Accéder aux médicaments s’est révélé plus facile que je ne m’y attendais. Wun était arrivé sur Terre avec une panoplie complète de médicaments martiens sans équivalent sur Terre et affirmait pouvoir en avoir besoin un jour ou l’autre pour se soigner. Cette pharmacopée lui avait été confisquée dans son vaisseau au moment de son atterrissage, avant de lui être restituée une fois son statut d’ambassadeur établi. (Le gouvernement en avait sans nul doute prélevé des échantillons, mais Wun doutait qu’une analyse grossière révèle à quoi pouvaient servir ces produits très élaborés.) Wun a tout simplement fourni quelques fioles de produit brut à Jase, qui a réussi à les sortir discrètement de Périhélie en tirant profit de sa position directoriale.

Wun m’a indiqué le dosage, le minutage, les contre-indications et les problèmes potentiels. La longue liste des dangers afférents m’a empli de désarroi.
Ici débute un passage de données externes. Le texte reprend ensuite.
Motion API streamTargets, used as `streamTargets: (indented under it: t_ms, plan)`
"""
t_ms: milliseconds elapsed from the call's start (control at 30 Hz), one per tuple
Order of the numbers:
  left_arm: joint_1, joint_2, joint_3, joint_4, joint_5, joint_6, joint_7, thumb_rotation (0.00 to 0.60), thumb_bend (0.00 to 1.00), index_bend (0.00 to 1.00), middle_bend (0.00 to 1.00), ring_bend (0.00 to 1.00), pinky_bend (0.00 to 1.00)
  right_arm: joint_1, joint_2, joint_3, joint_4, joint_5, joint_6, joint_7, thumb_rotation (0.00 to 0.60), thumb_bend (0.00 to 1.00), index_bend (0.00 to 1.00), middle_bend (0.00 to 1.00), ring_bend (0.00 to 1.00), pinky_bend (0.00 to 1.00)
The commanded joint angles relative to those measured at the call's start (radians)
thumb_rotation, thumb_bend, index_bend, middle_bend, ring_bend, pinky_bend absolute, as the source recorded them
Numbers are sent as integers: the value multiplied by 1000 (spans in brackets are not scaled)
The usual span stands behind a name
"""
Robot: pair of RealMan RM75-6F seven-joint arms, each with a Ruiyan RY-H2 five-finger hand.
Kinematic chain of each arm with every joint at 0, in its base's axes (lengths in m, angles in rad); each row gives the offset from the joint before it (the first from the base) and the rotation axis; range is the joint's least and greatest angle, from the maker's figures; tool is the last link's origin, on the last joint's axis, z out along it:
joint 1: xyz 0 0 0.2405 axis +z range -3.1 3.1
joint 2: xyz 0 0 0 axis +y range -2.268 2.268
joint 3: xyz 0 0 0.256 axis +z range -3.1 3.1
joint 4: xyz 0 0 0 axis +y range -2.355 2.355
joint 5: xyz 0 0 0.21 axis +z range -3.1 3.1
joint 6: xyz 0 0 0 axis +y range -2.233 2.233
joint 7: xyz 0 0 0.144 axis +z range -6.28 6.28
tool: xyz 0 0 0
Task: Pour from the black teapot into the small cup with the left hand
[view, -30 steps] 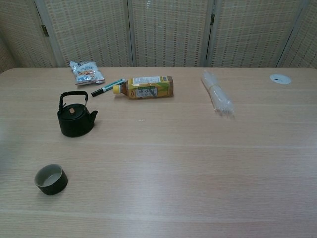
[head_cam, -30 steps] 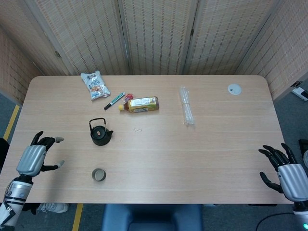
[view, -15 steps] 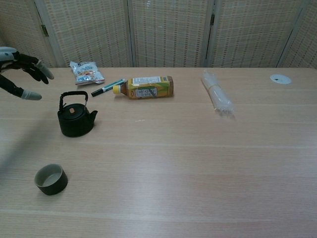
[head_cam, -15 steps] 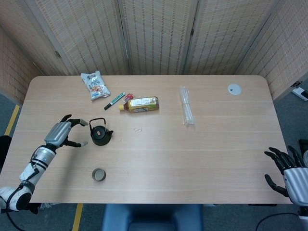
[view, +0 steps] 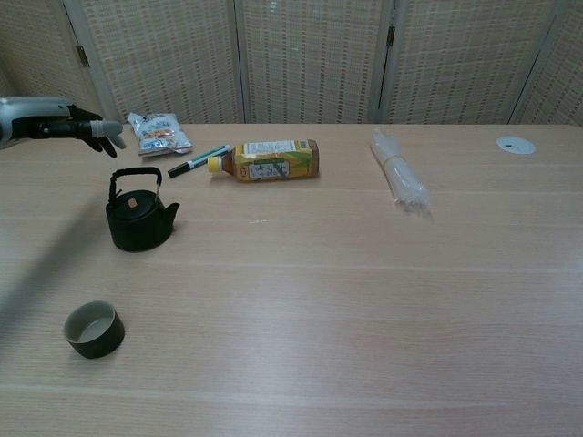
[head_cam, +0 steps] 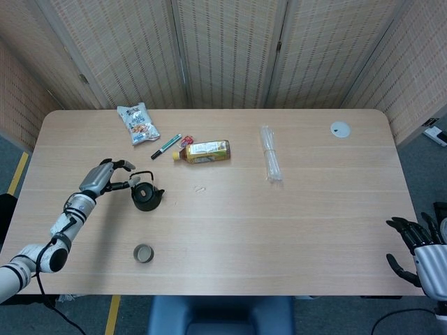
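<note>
Left hand [head_cam: 105,178] hovers w/ fingers [view: 102,131] spread, holding nothing, lined up for the bail handle. The small black round-bodied teapot [head_cam: 145,195] sits upright just beyond the fingertips, not touched. The small dark ceramic cup [head_cam: 143,253] stands apart, nearer the robot. Snack bag, marker & bottle lie further off, so there's room. Right hand [head_cam: 426,252] idles off the table edge, fingers apart.

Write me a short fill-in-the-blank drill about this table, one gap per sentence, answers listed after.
1. The left hand hovers beside the black teapot, holding ____.
2. The small cup stands upright, nearer to the robot than the ____.
3. The bottle lies on its side between the marker and the bundle of clear ____.
4. The teapot's handle stands ____ over its lid.

Missing words: nothing; teapot; straws; upright
</note>
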Motion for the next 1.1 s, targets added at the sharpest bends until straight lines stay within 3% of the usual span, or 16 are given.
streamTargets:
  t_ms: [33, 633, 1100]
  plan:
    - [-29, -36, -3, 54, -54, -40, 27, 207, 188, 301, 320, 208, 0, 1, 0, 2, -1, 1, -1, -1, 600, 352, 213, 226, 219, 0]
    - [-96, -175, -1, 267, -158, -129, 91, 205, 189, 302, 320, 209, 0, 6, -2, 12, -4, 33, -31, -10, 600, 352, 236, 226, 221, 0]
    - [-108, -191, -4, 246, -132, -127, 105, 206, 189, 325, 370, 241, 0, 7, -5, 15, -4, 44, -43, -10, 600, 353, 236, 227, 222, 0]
Même sur Mars, a précisé Wun, le taux de mortalité du passage au Quatrième Âge s’élevait à un non négligeable 0,1 %, et la SEPA compliquerait le cas de Jason.

Mais le pronostic était encore plus défavorable sans ce traitement. Que Jason suivrait avec ou sans mon approbation… d’une certaine manière, le médecin prescripteur était davantage Wun Ngo Wen que moi. Mon rôle se limitait à superviser la procédure et traiter les effets secondaires inattendus. Ce qui a apaisé ma conscience, même si on aurait eu du mal à faire valoir cet argument en cour de justice… Wun avait peut-être « prescrit » les médicaments, mais ce ne serait pas sa main qui les administrerait à Jason.